One of the enduring mysteries of autoimmunity is the identity of the specific proteins targeted by autoimmune T cells. Delong et al. used mass spectrometry to elucidate the peptide targets of autoimmune T cells isolated from a mouse model of type 1 diabetes. T cells targeted hybrid peptides formed by the covalent linking of a peptide derived from pro-insulin to other peptides derived from proteins found in pancreatic beta cells. T cells isolated from the pancreatic islets of two individuals with type 1 diabetes also recognized such hybrid peptides, suggesting that they may play an important role in driving disease.

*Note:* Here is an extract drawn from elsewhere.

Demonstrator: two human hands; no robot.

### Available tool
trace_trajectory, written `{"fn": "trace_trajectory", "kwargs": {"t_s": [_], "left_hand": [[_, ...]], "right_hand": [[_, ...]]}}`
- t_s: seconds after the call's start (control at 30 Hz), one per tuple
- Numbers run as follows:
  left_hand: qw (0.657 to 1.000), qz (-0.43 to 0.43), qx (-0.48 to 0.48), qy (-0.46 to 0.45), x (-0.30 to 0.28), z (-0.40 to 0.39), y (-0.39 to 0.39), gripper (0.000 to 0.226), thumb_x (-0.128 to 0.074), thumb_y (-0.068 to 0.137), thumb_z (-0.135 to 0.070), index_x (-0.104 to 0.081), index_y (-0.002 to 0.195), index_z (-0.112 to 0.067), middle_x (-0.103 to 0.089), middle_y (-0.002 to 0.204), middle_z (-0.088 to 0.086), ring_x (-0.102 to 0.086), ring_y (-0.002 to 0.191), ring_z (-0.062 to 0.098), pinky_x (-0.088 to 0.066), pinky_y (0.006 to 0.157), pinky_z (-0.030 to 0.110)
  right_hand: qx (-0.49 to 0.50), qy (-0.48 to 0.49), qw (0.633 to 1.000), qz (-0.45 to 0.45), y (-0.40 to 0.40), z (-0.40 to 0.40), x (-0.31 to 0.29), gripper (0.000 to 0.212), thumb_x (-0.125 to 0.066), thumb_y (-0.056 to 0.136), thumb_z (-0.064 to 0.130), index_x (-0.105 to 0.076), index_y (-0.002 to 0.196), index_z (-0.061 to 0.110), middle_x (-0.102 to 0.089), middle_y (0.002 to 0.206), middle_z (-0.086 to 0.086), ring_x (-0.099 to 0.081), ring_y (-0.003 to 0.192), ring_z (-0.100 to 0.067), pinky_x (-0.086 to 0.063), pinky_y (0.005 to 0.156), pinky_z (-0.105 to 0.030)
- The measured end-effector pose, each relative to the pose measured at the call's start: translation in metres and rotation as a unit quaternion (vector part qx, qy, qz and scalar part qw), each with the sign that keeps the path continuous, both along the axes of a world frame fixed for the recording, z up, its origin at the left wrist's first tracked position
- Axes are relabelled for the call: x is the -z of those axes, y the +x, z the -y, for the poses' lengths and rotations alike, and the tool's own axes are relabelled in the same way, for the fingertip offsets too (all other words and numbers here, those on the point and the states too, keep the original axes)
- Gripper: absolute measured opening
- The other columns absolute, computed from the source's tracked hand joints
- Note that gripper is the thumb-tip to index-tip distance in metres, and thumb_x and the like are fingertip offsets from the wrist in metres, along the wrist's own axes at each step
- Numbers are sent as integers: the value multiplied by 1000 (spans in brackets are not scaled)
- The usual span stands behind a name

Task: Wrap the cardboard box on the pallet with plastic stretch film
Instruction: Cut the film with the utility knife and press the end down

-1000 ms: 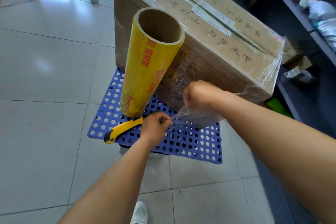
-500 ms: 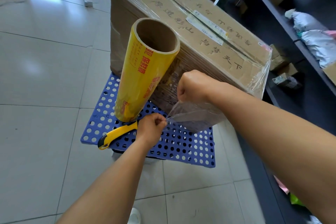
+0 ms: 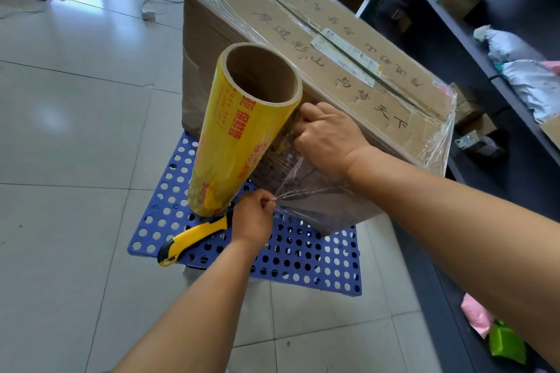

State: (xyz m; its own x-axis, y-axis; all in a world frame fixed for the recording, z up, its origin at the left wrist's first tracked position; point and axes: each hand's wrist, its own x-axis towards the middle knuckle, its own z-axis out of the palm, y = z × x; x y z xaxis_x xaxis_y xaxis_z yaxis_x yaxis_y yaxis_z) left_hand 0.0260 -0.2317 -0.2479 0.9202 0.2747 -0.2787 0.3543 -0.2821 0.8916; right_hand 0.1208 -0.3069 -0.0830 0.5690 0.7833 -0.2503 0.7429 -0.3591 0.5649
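Observation:
A large cardboard box (image 3: 339, 48), partly covered in clear film, sits on a blue perforated pallet (image 3: 303, 260). A yellow roll of stretch film (image 3: 239, 136) stands upright on the pallet against the box's near side. My left hand (image 3: 253, 216) pinches a bunched end of the clear film (image 3: 306, 191) and holds a yellow utility knife (image 3: 194, 239) whose handle sticks out to the lower left. My right hand (image 3: 327, 139) grips the film against the box's side, just right of the roll.
Dark shelving (image 3: 472, 48) with bags and small boxes runs along the right, close to the box. Cables and a power strip (image 3: 148, 13) lie on the tiled floor behind. Pink and green bags (image 3: 497, 333) lie on the floor at lower right.
My right hand has moved up along the box's side toward the top of the roll. The left hand stays pinching the film by the roll's base. The camera has shifted slightly.

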Motion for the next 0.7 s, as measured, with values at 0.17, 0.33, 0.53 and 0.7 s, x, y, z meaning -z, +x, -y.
{"fn": "trace_trajectory", "kwargs": {"t_s": [0.17,0.33,0.53,0.7], "left_hand": [[1000,0,-21,3,0,3,10,15,-50,96,-16,-62,102,-11,-63,103,7,-49,79,15,-38,70,27],[1000,-1,-28,-2,6,3,5,16,-50,96,-14,-64,96,-8,-65,96,11,-48,75,18,-36,69,29],[1000,-9,-29,2,0,0,11,14,-50,96,-15,-62,93,-9,-60,85,4,-48,70,15,-34,64,27],[1000,-12,-27,-3,0,2,15,15,-50,96,-19,-61,98,-9,-61,91,7,-47,70,15,-35,65,29]], "right_hand": [[-68,47,992,98,12,5,19,11,-56,69,20,-66,65,23,-58,68,9,-52,89,-18,-32,75,-28],[-125,159,977,72,8,4,25,24,-47,79,16,-70,81,18,-66,78,1,-61,74,-23,-45,63,-31],[112,-36,966,-231,-34,22,34,12,-49,96,10,-58,89,10,-59,76,-4,-58,64,-22,-54,57,-34],[359,57,891,-272,-27,29,36,20,-47,94,6,-59,110,10,-61,93,-6,-60,78,-21,-51,68,-32]]}}
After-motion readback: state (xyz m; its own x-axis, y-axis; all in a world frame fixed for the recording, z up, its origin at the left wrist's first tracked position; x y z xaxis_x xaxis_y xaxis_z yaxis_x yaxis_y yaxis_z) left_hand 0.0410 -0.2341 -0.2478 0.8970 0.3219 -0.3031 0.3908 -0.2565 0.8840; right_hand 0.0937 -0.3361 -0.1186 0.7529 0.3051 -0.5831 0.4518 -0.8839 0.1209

Science, this issue p. 711


T cell–mediated destruction of insulin-producing β cells in the pancreas causes type 1 diabetes (T1D). CD4 T cell responses play a central role in β cell destruction, but the identity of the epitopes recognized by pathogenic CD4 T cells remains unknown. We found that diabetes-inducing CD4 T cell clones isolated from nonobese diabetic mice recognize epitopes formed by covalent cross-linking of proinsulin peptides to other peptides present in β cell secretory granules. These hybrid insulin peptides (HIPs) are antigenic for CD4 T cells and can be detected by mass spectrometry in β cells. CD4 T cells from the residual pancreatic islets of two organ donors who had T1D also recognize HIPs. Autoreactive T cells targeting hybrid peptides may explain how immune tolerance is broken in T1D.